Longitudinal Deep Kernel Gaussian Process Regression

Junjie Liang,Yanting Wu,Dongkuan Xu,Vasant Honavar
DOI: https://doi.org/10.48550/arXiv.2005.11770
2020-12-08
Abstract:Gaussian processes offer an attractive framework for predictive modeling from longitudinal data, i.e., irregularly sampled, sparse observations from a set of individuals over time. However, such methods have two key shortcomings: (i) They rely on ad hoc heuristics or expensive trial and error to choose the effective kernels, and (ii) They fail to handle multilevel correlation structure in the data. We introduce Longitudinal deep kernel Gaussian process regression (L-DKGPR), which to the best of our knowledge, is the only method to overcome these limitations by fully automating the discovery of complex multilevel correlation structure from longitudinal data. Specifically, L-DKGPR eliminates the need for ad hoc heuristics or trial and error using a novel adaptation of deep kernel learning that combines the expressive power of deep neural networks with the flexibility of non-parametric kernel methods. L-DKGPR effectively learns the multilevel correlation with a novel addictive kernel that simultaneously accommodates both time-varying and the time-invariant effects. We derive an efficient algorithm to train L-DKGPR using latent space inducing points and variational inference. Results of extensive experiments on several benchmark data sets demonstrate that L-DKGPR significantly outperforms the state-of-the-art longitudinal data analysis (LDA) methods.
Machine Learning
What problem does this paper attempt to address?

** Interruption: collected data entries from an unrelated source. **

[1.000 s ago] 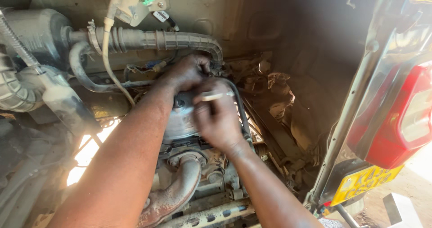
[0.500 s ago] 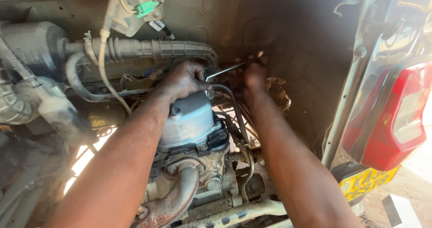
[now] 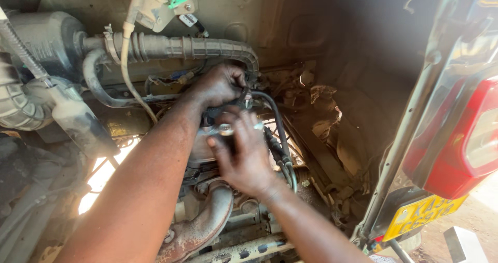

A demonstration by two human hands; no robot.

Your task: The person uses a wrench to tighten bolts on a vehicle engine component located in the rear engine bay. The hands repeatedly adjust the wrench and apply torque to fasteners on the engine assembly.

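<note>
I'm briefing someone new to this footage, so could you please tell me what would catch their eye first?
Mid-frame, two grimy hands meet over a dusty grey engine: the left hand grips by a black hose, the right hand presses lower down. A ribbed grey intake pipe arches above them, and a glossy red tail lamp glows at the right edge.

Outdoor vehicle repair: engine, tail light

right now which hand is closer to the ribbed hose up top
Left. The left hand sits just under the ribbed hose, near its bend. The right hand is lower, over the engine's grey cover.
</note>
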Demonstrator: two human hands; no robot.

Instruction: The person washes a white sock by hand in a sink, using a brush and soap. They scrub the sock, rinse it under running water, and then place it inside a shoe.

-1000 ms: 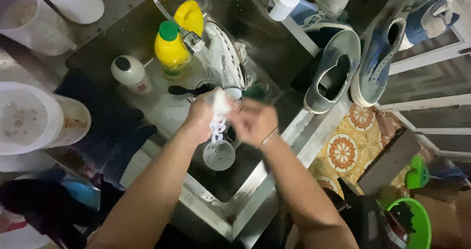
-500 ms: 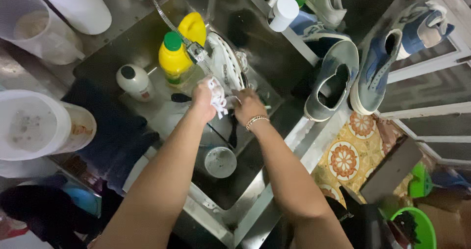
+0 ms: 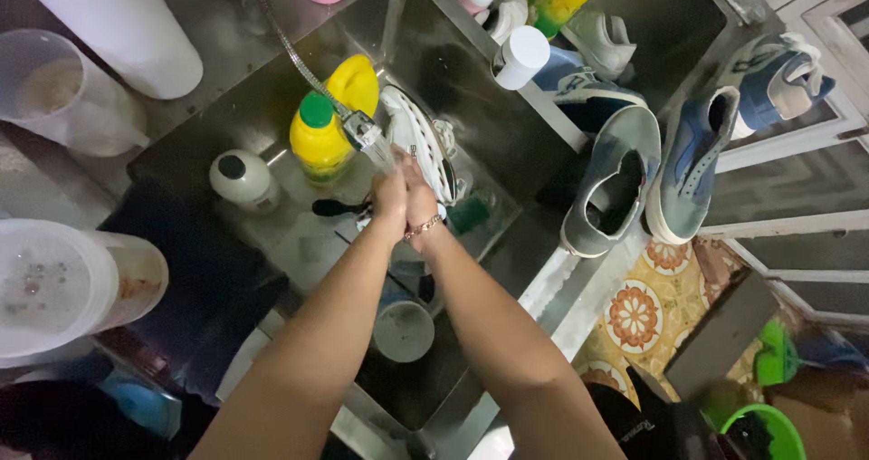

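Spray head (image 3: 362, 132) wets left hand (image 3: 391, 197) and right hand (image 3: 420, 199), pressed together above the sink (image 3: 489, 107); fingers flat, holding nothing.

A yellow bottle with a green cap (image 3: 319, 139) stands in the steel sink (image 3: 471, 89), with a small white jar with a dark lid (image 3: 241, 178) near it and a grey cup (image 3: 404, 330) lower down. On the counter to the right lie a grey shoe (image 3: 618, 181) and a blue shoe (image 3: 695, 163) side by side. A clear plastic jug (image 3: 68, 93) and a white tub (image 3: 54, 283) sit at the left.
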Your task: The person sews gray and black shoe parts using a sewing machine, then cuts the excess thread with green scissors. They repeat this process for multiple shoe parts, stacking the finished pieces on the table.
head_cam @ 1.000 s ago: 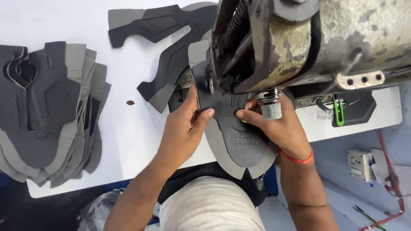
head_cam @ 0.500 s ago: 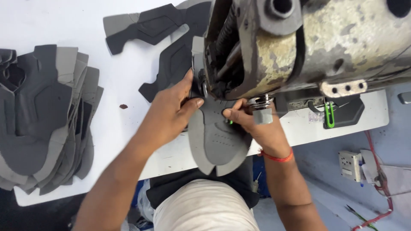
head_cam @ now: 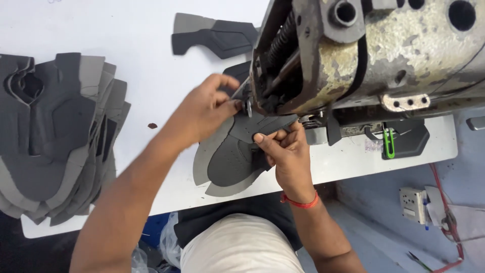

The problems that this paper attempts to solve are two key challenges faced when conducting predictive modeling in longitudinal data: 1. **Difficulty in Kernel Selection**: Existing methods rely on heuristic methods or expensive trial - and - error processes when selecting effective kernels. These methods are not only time - consuming but may also lead to sub - optimal selections, affecting the performance of the model. 2. **Handling of Multilevel Correlation Structures**: Existing methods have difficulty handling the multilevel correlation structures (MC) in the data, that is, the complex interactions between time - varying effects and time - invariant effects. Such multilevel correlation structures are usually complex and a priori unknown, and failure to fully consider these structures will lead to biases in statistical inferences. To overcome these problems, the author introduced a new method - Longitudinal Deep Kernel Gaussian Process Regression (L - DKGPR). L - DKGPR solves the above problems in the following ways: - **Automatically Discovering Complex Correlation Structures**: L - DKGPR combines the expressive power of deep neural networks and the flexibility of non - parametric kernel methods using deep kernel learning methods, thereby automatically discovering the complex multilevel correlation structures in longitudinal data. - **New Additive Kernel**: L - DKGPR introduces a new additive kernel that takes into account both time - varying effects and time - invariant effects and can effectively model multilevel correlation structures. - **Efficient Training Algorithm**: The author proposed an efficient algorithm based on latent space inducing points and variational inference to train L - DKGPR, enabling the model to operate efficiently on large - scale datasets as well. Through these innovations, the experimental results of L - DKGPR on multiple benchmark datasets show that it is significantly superior to existing longitudinal data analysis methods.